■ Given information

+ + + + + + +

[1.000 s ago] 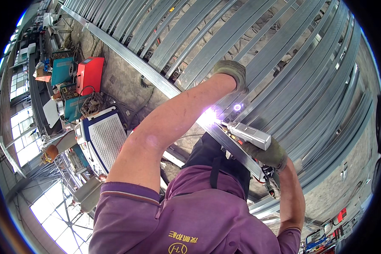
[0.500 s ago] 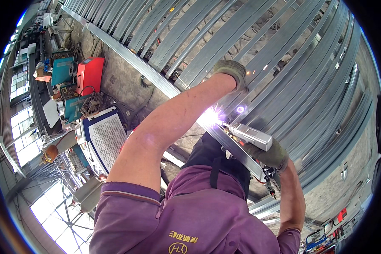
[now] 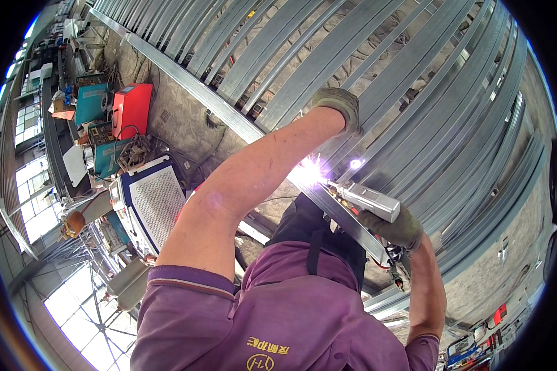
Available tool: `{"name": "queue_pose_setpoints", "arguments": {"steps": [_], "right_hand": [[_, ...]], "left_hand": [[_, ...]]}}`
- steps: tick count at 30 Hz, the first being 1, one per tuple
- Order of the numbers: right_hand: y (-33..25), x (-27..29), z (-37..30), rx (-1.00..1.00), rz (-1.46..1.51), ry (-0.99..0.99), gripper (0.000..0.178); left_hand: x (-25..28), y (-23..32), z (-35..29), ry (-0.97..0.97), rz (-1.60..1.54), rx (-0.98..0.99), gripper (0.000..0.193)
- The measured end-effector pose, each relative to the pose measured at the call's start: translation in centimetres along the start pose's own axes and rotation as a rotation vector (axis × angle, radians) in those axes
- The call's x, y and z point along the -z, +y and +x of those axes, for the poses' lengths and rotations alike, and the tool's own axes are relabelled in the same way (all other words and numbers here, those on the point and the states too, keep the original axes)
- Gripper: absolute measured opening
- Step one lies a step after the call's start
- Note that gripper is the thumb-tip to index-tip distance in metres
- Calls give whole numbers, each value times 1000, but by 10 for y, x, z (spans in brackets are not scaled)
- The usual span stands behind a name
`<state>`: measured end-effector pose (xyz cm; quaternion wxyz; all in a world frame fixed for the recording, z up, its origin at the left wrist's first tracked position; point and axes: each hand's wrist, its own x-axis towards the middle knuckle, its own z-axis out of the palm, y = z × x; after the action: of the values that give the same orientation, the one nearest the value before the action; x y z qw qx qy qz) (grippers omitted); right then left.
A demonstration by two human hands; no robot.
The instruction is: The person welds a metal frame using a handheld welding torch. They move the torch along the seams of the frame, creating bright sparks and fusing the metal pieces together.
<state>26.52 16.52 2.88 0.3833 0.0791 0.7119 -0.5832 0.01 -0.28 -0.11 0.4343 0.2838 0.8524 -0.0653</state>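
Observation:
My right hand, in a grey-green work glove, grips a boxy silver welding torch. From the torch's tip a bright white-violet glare shines on the long steel rail, where the bars meet it, and hides the joint. Beyond the glare my left hand, also gloved, is curled down over the steel bars. Its fingers are mostly hidden, so what they grip does not show clearly. My left forearm crosses above the rail.
Many parallel galvanized bars fan out across the far and right side. On the left stand a red machine box, teal machines and a white-and-blue unit with a perforated panel. Cables lie on the concrete floor.
The torch and my right hand have shifted very slightly to the right. A few sparks near my left hand are gone. My left hand has stayed in place.

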Motion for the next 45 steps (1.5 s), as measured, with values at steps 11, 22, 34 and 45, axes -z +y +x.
{"name": "queue_pose_setpoints", "arguments": {"steps": [11, 22, 34, 45], "right_hand": [[-4, 4, -5, -152, 24, -41, 45], [1, 6, -9, -109, 49, -37, 43], [9, 8, -11, -82, 100, -59, 43], [9, 6, -18, -75, 147, -37, 39]], "left_hand": [[-2, 0, 1, 7, 5, -12, 70], [5, 2, -6, -9, -12, 5, 69], [4, 0, -4, -3, -1, 6, 70], [5, -1, -7, -10, -7, 16, 70]]}}
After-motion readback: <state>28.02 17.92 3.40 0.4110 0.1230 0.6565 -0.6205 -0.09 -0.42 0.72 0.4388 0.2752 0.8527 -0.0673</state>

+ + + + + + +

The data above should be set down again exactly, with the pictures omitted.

[1.000 s ago] 
[0.500 s ago] 
[now] 
Available tool: `{"name": "queue_pose_setpoints", "arguments": {"steps": [_], "right_hand": [[_, ...]], "left_hand": [[_, ...]]}}`
- steps: tick count at 30 Hz, the first being 1, one per tuple
- Order of the numbers: right_hand: y (-33..25), x (-27..29), z (-37..30), rx (-1.00..1.00), rz (-1.46..1.51), ry (-0.99..0.99), gripper (0.000..0.178); left_hand: x (-25..28), y (-23..32), z (-35..29), ry (-0.97..0.97), rz (-1.60..1.54), rx (-0.98..0.99), gripper (0.000..0.193)
- The measured end-effector pose, each relative to the pose measured at the call's start: translation in centimetres along the start pose's own axes and rotation as a rotation vector (axis × angle, radians) in those axes
- The call's x, y and z point along the -z, +y and +x of those axes, for the poses' lengths and rotations alike, and the tool's own axes are relabelled in the same way (all other words and numbers here, those on the point and the states too, keep the original axes)
- Gripper: absolute measured opening
- Step one lies a step after the call's start
- Note that gripper is the thumb-tip to index-tip distance in metres
- Calls give whole numbers, each value times 1000, but by 10 for y, x, z (spans in brackets are not scaled)
- The usual span stands behind a name
`<state>`: measured end-effector pose (xyz cm; quaternion wxyz; all in a world frame fixed for the recording, z up, its origin at the left wrist's first tracked position; point and axes: each hand's wrist, its own x-axis towards the middle knuckle, its own z-axis out of the palm, y = z × x; after the action: of the values that give the same orientation, the one nearest the value before the action; x y z qw qx qy qz) (grippers omitted); right then left.
A demonstration by two human hands; no robot.
The instruction is: The person welds a metal frame using a handheld welding torch. They move the torch along the seams of the frame, creating bright sparks and fusing the metal pieces together.
<state>26.52 16.52 2.88 0.3833 0.0791 0.7119 -0.5832 0.01 -0.28 -0.11 0.4343 0.2838 0.8524 -0.0653</state>
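Observation:
My right hand, in a grey-green work glove, grips a boxy silver welding torch. From the torch's tip a bright white-violet glare shines on the long steel rail, where the bars meet it, and hides the joint. Beyond the glare my left hand, also gloved, is curled down over the steel bars. Its fingers are mostly hidden, so what they grip does not show clearly. My left forearm crosses above the rail.
Many parallel galvanized bars fan out across the far and right side. On the left stand a red machine box, teal machines and a white-and-blue unit with a perforated panel. Cables lie on the concrete floor.
The torch and my right hand have shifted very slightly to the right. A few sparks near my left hand are gone. My left hand has stayed in place.
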
Motion for the next 45 steps (1.5 s), as measured, with values at steps 11, 22, 34 and 45, axes -z +y +x.
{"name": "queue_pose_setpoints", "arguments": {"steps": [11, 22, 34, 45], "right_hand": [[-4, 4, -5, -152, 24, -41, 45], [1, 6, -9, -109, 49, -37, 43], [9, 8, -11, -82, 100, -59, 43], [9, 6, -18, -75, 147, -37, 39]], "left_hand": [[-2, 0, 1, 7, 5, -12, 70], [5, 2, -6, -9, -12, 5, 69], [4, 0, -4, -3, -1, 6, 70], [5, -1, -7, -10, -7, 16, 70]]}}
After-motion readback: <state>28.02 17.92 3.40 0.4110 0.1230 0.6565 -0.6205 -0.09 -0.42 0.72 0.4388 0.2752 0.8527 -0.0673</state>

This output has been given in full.